As we discussed in Chapter 1, Data Is the Fuel that Powers AI-Led Digital Transformation, CEOs and business leaders know they need to harness digital transformation to jumpstart growth, speed up time to market, and foster innovation. In order to accelerate that transformation, they need to integrate processes across organizational boundaries by leveraging enterprise data as a strategic differentiator. It's critical to remember that your data is only accessible to you.

Data-centric enterprises

Let's look at a few examples of enterprises leveraging data as a strategic differentiator:

1. Best Buy successfully transformed its business by embracing digital marketing, along with personalized assistance and recommendations based on customer data. This digital transformation took multiple years, but ultimately, it helped the company survive and thrive as opposed to its competitor, Circuit City, which filed for bankruptcy and liquidated all its stores.
2. Uber is the world's largest taxi company, and the irony is that it doesn't own and operate a single taxi. The secret behind Uber's success is data. Uber employs its data as a strategic differentiator, driving all its business decisions, from prices to routes to determining driver bonuses. Consider Facebook, the world's most popular media owner that creates no content of its own; Alibaba, the world's most valuable retailer that has no inventory, and Airbnb, the world's largest accommodation provider with no real estate. The reason these companies are thriving and disrupting their competition is simple: they figured out a way to leverage data to drive their business decisions in real time.
3. Tik Tok's popularity and exponential growth over the past few years can be directly attributed to its recommendation engine, which leverages user data such as interactions, demographic information, and video content to drive highly accurate, personalized recommendations. Amazon and Netflix followed the same approach over the past decade to formulate personalized suggestions, which had a significant impact on their growth (and hence market capitalization).

Next, we will cover the challenges associated with data-centric delivery.

Challenges with data-centric delivery

Now that we have established that data is everywhere and that the best businesses in the world today are data-driven, let's look at what data-centric means. Enterprises are collecting data from more and increasingly diverse sources to analyze and drive their operations, with those sources perhaps numbering in the thousands or millions.

Here is an interesting fact: according to Forrester (https://go.forrester.com/blogs/hadoop-is-datas-darling-for-a-reason/), up to 73% of the data you create in your enterprise goes unused.

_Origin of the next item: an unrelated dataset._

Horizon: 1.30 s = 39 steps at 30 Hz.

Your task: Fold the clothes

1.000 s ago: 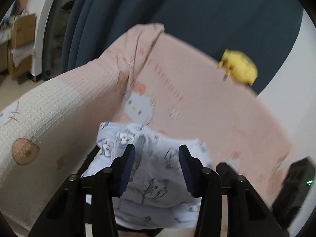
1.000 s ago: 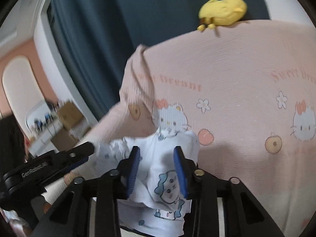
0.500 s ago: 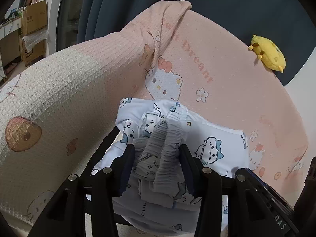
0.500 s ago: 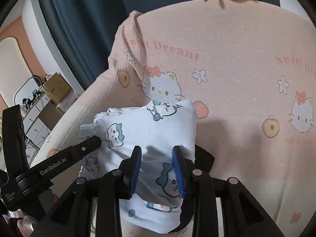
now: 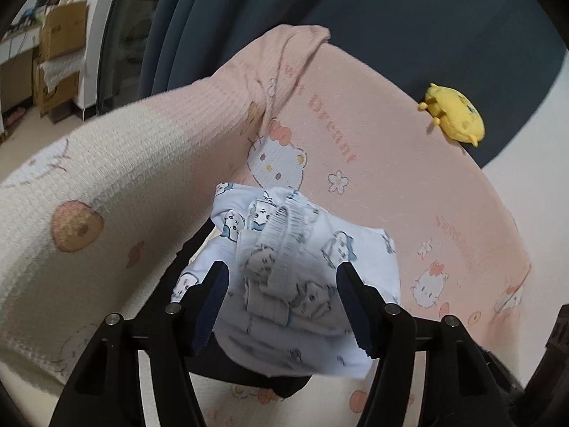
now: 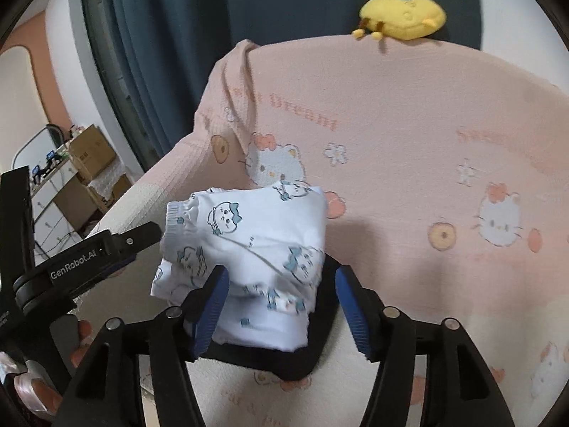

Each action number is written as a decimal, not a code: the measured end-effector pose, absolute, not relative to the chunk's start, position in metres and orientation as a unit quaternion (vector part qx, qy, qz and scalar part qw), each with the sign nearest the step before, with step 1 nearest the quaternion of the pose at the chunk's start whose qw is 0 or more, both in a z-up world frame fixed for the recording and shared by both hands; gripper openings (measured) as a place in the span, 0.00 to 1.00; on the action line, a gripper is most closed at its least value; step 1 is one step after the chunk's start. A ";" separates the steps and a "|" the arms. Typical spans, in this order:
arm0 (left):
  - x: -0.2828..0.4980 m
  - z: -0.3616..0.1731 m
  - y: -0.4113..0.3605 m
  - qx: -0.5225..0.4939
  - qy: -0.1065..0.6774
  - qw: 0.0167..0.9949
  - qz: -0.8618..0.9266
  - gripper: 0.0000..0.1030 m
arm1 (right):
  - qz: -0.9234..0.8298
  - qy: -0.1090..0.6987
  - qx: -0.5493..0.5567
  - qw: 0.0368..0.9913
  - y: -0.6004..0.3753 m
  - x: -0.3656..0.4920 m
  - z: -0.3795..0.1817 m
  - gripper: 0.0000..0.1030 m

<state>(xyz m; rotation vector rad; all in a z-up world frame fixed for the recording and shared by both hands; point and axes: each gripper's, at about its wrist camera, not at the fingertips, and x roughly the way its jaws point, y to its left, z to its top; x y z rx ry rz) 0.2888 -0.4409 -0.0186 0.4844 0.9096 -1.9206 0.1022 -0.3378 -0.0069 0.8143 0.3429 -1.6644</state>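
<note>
Two grippers are showing: the left gripper and right gripper. One folded white garment is lying between the jaws; one yellow plush toy is sitting beyond.

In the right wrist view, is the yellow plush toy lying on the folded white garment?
No, the yellow plush toy sits atop the pink blanket's upper edge, far above the folded white garment.

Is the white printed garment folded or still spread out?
Folded: the white printed garment sits as a compact layered bundle on the pink blanket, cuff tucked in.
</note>
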 end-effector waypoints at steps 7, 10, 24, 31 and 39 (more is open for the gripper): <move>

That's a very expensive and ineffective approach.

Note to Remember

Data under management is not the same as data stored. Data under management is data that can be consumed by the enterprise through a governed and common access point. This is something that hasn't really existed until today, but it is quickly becoming the leading indicator of a company's market capitalization.

And we are just getting started. Today, enterprises have roughly 800 terabytes of data under management. In 5 years, that number will explode to 5 petabytes. If things are complicated, slow, and expensive today, think about what will happen in 5 years.

The complexity, cost, time, and risk of error in collecting, governing, storing, processing, and analyzing that data centrally is also increasing exponentially. On the same note, the databases and repositories that are the sources of all of this data are more powerful, with abundant processing and data storage capabilities of their own available.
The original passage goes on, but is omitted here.